* **What needs to be done**:
From the material below, copy every line in which the word "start" occurs.

* **Source data**:
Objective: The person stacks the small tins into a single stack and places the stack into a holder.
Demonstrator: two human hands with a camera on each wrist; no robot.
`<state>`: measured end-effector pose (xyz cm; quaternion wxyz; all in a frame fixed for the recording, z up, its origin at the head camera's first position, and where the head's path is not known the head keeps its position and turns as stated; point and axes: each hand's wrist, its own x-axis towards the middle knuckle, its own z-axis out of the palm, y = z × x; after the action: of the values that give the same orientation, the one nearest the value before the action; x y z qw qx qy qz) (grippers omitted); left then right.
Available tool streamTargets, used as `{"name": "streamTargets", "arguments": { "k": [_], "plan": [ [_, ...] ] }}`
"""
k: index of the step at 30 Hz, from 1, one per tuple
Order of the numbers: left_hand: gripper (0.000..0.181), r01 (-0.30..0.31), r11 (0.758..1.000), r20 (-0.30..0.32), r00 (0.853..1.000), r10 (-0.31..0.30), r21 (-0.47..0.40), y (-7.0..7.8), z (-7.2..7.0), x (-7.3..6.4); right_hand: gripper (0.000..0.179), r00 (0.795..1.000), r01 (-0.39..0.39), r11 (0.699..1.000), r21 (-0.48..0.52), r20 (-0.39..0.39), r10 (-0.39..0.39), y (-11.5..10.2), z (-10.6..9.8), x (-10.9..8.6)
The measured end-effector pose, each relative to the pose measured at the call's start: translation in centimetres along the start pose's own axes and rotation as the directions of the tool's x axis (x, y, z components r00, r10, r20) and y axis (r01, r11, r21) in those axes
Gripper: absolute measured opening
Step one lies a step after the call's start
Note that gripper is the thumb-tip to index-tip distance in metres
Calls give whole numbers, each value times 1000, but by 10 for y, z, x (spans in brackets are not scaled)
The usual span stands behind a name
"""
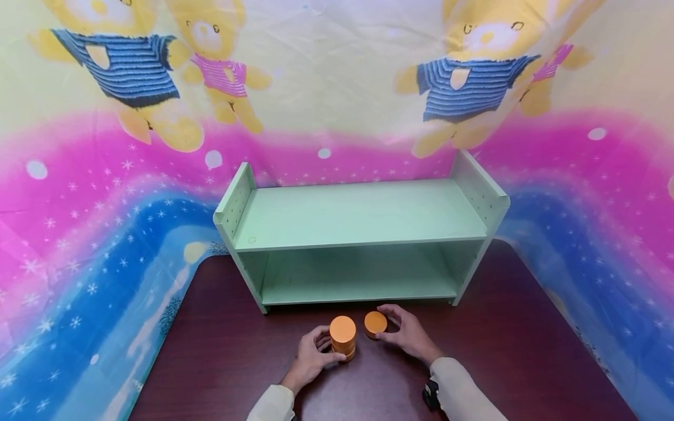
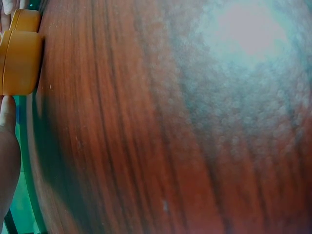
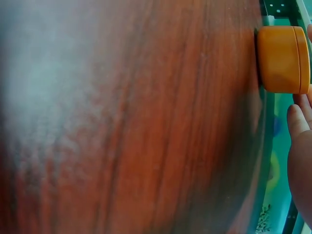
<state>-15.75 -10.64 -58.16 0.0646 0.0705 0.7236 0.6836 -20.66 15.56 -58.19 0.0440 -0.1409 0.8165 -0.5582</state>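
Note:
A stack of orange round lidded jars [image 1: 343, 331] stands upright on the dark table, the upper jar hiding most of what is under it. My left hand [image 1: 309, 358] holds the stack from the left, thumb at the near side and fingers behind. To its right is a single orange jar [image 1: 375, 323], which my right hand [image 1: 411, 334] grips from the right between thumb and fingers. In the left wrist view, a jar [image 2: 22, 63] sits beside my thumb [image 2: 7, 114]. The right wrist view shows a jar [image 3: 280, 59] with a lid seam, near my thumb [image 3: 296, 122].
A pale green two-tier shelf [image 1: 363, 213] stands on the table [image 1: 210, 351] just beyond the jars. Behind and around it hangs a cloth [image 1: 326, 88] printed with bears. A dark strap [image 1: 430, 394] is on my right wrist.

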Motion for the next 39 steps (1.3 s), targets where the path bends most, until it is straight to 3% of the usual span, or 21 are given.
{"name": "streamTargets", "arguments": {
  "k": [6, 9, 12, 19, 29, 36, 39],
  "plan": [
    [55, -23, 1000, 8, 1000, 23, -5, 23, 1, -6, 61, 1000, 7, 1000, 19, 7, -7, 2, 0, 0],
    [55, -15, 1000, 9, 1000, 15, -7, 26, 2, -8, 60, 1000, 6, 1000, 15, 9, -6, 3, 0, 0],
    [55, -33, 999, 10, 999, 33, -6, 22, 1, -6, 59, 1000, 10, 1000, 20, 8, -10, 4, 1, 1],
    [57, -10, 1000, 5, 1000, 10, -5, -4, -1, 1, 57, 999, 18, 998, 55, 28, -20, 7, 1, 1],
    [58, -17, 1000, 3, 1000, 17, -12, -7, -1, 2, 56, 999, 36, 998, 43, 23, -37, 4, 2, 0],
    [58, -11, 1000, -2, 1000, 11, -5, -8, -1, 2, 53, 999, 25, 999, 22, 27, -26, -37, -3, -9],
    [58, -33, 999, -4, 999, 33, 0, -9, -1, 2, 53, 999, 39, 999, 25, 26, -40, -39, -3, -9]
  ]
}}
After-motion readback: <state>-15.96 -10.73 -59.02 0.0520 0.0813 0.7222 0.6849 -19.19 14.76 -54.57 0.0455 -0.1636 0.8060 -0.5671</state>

* **Your response**:
The measured end-effector pose, each relative to the pose measured at the call's start: translation in centimetres along the start pose's own axes and rotation as the directions of the tool's x axis (x, y, z components r00, r10, r20) and y axis (r01, r11, r21) in those axes
Step one lies a step after the call's start

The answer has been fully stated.